Most µCs have an external interrupt pin and a µC that can handle the SPI signal should be able to handle the CS line.
If you are implying that the gating/pass-through be done by the MCU activating/deactivating its /CS to the SDCard when it receives an interrupt from the /CS from the PS2 - I don't think that would be fast enough - the delay introduced will be too great I think, based on previous experience with MCUs. Although my measurements show, that even though the clock is 24MHz (the max possible) there are quite long pauses between bytes and the effective clock is ~16MHz - 2MHz per byte(/CS). Still I think some external gating may be better, unless the MCU has dedicated internal circuitry for that.
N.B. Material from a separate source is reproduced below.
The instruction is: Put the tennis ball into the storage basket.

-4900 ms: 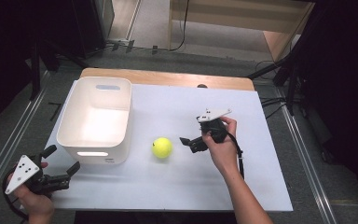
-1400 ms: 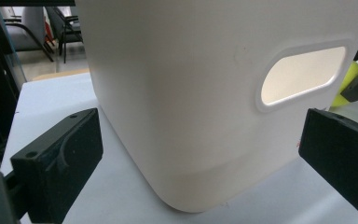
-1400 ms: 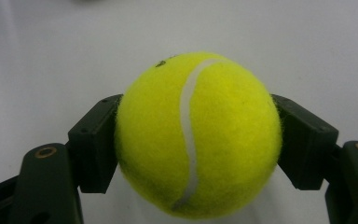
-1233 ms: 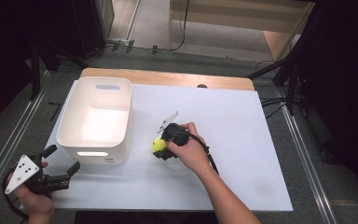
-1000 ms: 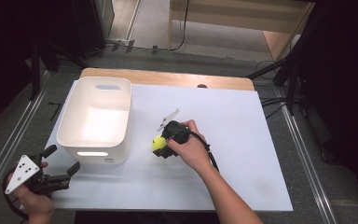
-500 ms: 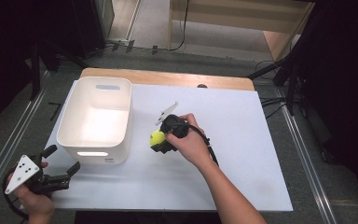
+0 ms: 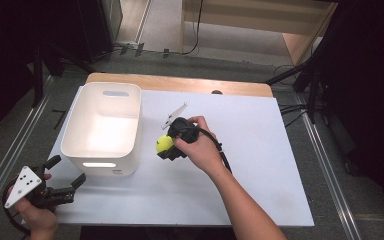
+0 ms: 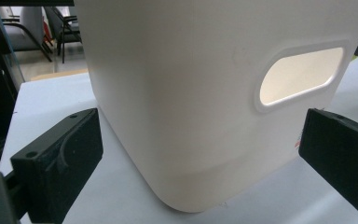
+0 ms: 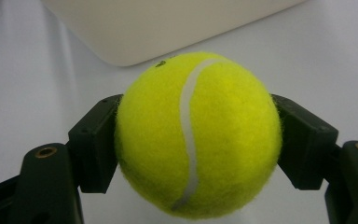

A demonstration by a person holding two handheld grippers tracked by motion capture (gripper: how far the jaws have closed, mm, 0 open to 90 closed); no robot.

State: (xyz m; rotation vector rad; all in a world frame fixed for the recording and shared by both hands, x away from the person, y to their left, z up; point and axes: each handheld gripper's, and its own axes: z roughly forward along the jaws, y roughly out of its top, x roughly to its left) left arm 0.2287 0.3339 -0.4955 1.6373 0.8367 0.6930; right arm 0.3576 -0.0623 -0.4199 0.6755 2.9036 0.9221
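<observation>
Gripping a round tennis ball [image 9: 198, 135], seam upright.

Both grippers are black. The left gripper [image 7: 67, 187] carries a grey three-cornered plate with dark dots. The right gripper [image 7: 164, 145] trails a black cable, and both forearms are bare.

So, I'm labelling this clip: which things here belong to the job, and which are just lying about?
In the job:
- tennis ball, clamped in the right gripper
- white bin beside it

Lying about:
- left gripper, open, idle near the bin
- cables on the floor
</observation>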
When I said to support multiple MCU types, I meant it like - have pinouts for both, on the same PCB area, one slightly offset from the other, still attempting to save as much space as necessary.
Du you think a debugging PCB should fit into a MC case? (I don't think, only the final sollution must fit into it)
Yes, this should be fairly simple, so the debugging should fit the MC case. A multi-color LED can be used or multiple LEDs.
Also that reminds me - the MCU should read the SD Card's Write-Protect switch and send info about that on card-replacement to the PS2. The PS2 driver should save this locally and not send write commands in case it is write-protected.
It would be good if the command that start SD Card communication also has the effect of checking if the MCU has any state info for the PS2 side (like card-replaced or write-switch, or some other fault detected).
Basically it should be decided on some command, that does no harm to normal MC cards or controllers (though controllers never connect to the MC ports so maybe this is not an issue. Initially the MCU should not respond anything and it should only start driving the bus when it detects the particular command data for SD Card I/O start. This is in the case we assume that the same bus can be used for an MC too. But as this is not the case (each port is separate) maybe the MCU could start replying from the start. And only once the driver sees the decided-upon MCU reply should it start I/O. Of course that should be made short too, so that it doesn't waste time.
The selected slot is a push-pull slot, but if the PCB is designed like you explained it isn't possible to replace the SD card through a hole in the case.
Yeah, that won't work for a push-pull slot, but then the card would have to stick-out from the MC and that is all the better for having more space for the MCU inside the MC case.
BTW, I really like how you solved the problem with the LEDs being on the underside of the PCB by having holes above them. I don't think I have seen this exact thing before.
And I don't know if the "scene" is familiar with PICs - indeed they were used for PS1 modchips and later there were the SX28-modchip which is a fast PIC instruction set MCU, but I see more people being familiar with Arduino nowadays.
And although it probably isn't necessary, there could be a capability to update the MCU's program (through the SIO2 SPI again), as some MCUs support a bootloader.